◆ **Your goal**
Every line of the data is to be transcribed without error.

◆ **Raw data**
Start of Block

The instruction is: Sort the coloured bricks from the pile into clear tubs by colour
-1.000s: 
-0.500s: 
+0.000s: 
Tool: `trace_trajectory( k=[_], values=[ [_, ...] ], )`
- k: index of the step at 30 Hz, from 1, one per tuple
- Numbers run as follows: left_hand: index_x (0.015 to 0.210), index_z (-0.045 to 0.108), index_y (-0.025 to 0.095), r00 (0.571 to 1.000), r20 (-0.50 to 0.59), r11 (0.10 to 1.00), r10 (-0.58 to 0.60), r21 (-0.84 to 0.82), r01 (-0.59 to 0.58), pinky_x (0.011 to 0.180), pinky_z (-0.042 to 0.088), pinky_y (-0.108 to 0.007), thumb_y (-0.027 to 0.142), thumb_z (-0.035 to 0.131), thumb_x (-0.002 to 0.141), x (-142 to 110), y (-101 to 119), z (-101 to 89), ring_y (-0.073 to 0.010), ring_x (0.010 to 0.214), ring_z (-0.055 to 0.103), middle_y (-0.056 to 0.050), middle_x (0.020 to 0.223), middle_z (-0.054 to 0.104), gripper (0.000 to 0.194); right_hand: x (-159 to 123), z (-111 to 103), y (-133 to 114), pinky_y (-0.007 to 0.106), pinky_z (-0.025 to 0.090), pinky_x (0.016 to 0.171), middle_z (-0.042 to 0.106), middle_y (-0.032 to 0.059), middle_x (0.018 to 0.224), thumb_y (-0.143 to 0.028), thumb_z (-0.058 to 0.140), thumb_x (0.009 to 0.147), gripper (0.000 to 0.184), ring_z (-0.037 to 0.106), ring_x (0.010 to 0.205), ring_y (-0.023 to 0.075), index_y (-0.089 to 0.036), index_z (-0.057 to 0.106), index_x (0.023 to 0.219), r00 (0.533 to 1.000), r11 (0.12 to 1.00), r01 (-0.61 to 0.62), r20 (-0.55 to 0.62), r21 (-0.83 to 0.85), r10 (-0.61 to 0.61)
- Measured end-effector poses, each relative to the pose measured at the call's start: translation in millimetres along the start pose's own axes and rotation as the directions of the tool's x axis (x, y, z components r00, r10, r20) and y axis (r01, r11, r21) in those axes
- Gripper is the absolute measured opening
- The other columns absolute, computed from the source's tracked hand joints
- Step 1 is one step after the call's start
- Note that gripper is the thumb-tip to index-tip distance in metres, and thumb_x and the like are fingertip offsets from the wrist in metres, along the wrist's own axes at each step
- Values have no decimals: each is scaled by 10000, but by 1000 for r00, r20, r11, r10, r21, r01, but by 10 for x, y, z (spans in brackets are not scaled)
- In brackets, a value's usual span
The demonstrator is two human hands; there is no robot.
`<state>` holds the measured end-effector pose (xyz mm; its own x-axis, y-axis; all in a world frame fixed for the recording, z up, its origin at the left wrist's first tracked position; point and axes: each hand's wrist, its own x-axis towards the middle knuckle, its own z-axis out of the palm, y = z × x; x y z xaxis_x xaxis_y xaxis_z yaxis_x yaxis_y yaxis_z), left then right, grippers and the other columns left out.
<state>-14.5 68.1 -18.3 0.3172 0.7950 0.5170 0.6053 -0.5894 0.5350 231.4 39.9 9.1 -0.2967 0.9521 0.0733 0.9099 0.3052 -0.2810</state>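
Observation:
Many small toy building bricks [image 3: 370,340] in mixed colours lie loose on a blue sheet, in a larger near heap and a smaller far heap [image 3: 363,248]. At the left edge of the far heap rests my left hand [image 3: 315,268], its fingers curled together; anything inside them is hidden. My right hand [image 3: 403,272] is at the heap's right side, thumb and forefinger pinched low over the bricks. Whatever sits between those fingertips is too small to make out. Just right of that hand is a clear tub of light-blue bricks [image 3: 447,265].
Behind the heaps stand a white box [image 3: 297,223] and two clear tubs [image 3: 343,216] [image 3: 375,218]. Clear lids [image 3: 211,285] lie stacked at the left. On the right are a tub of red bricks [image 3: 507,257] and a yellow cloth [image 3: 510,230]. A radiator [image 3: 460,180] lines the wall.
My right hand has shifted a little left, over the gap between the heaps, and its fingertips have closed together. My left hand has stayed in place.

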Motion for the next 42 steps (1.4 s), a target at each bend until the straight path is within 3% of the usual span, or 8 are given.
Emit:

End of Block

◆ **Output**
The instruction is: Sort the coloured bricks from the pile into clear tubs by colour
-1.000s: 
-0.500s: 
+0.000s: 
Tool: `trace_trajectory( k=[_], values=[ [_, ...] ], )`
- k: index of the step at 30 Hz, from 1, one per tuple
- Numbers run as follows: left_hand: index_x (0.015 to 0.210), index_z (-0.045 to 0.108), index_y (-0.025 to 0.095), r00 (0.571 to 1.000), r20 (-0.50 to 0.59), r11 (0.10 to 1.00), r10 (-0.58 to 0.60), r21 (-0.84 to 0.82), r01 (-0.59 to 0.58), pinky_x (0.011 to 0.180), pinky_z (-0.042 to 0.088), pinky_y (-0.108 to 0.007), thumb_y (-0.027 to 0.142), thumb_z (-0.035 to 0.131), thumb_x (-0.002 to 0.141), x (-142 to 110), y (-101 to 119), z (-101 to 89), ring_y (-0.073 to 0.010), ring_x (0.010 to 0.214), ring_z (-0.055 to 0.103), middle_y (-0.056 to 0.050), middle_x (0.020 to 0.223), middle_z (-0.054 to 0.104), gripper (0.000 to 0.194); right_hand: x (-159 to 123), z (-111 to 103), y (-133 to 114), pinky_y (-0.007 to 0.106), pinky_z (-0.025 to 0.090), pinky_x (0.016 to 0.171), middle_z (-0.042 to 0.106), middle_y (-0.032 to 0.059), middle_x (0.018 to 0.224), thumb_y (-0.143 to 0.028), thumb_z (-0.058 to 0.140), thumb_x (0.009 to 0.147), gripper (0.000 to 0.184), ring_z (-0.037 to 0.106), ring_x (0.010 to 0.205), ring_y (-0.023 to 0.075), index_y (-0.089 to 0.036), index_z (-0.057 to 0.106), index_x (0.023 to 0.219), r00 (0.533 to 1.000), r11 (0.12 to 1.00), r01 (-0.61 to 0.62), r20 (-0.55 to 0.62), r21 (-0.83 to 0.85), r10 (-0.61 to 0.61)
- Measured end-effector poses, each relative to the pose measured at the call's start: translation in millimetres along the start pose's own axes and rotation as the directions of the tool's x axis (x, y, z components r00, r10, r20) and y axis (r01, r11, r21) in those axes
- Gripper is the absolute measured opening
- The other columns absolute, computed from the source's tracked hand joints
- Step 1 is one step after the call's start
- Note that gripper is the thumb-tip to index-tip distance in metres, and thumb_x and the like are fingertip offsets from the wrist in metres, along the wrist's own axes at each step
- Values have no decimals: each is scaled by 10000, but by 1000 for r00, r20, r11, r10, r21, r01, but by 10 for x, y, z (spans in brackets are not scaled)
- In brackets, a value's usual span
The demonstrator is two human hands; there is no robot.
`<state>` holds the measured end-effector pose (xyz mm; its own x-axis, y-axis; all in a world frame fixed for the recording, z up, its origin at the left wrist's first tracked position; point and axes: each hand's wrist, its own x-axis towards the middle knuckle, its own z-axis out of the palm, y = z × x; x y z xaxis_x xaxis_y xaxis_z yaxis_x yaxis_y yaxis_z), left then right, grippers and the other columns left out.
<state>-14.5 68.1 -18.3 0.3172 0.7950 0.5170 0.6053 -0.5894 0.5350 231.4 39.9 9.1 -0.2967 0.9521 0.0733 0.9099 0.3052 -0.2810</state>
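Observation:
Many small toy building bricks [image 3: 370,340] in mixed colours lie loose on a blue sheet, in a larger near heap and a smaller far heap [image 3: 363,248]. At the left edge of the far heap rests my left hand [image 3: 315,268], its fingers curled together; anything inside them is hidden. My right hand [image 3: 403,272] is at the heap's right side, thumb and forefinger pinched low over the bricks. Whatever sits between those fingertips is too small to make out. Just right of that hand is a clear tub of light-blue bricks [image 3: 447,265].
Behind the heaps stand a white box [image 3: 297,223] and two clear tubs [image 3: 343,216] [image 3: 375,218]. Clear lids [image 3: 211,285] lie stacked at the left. On the right are a tub of red bricks [image 3: 507,257] and a yellow cloth [image 3: 510,230]. A radiator [image 3: 460,180] lines the wall.
My right hand has shifted a little left, over the gap between the heaps, and its fingertips have closed together. My left hand has stayed in place.
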
Motion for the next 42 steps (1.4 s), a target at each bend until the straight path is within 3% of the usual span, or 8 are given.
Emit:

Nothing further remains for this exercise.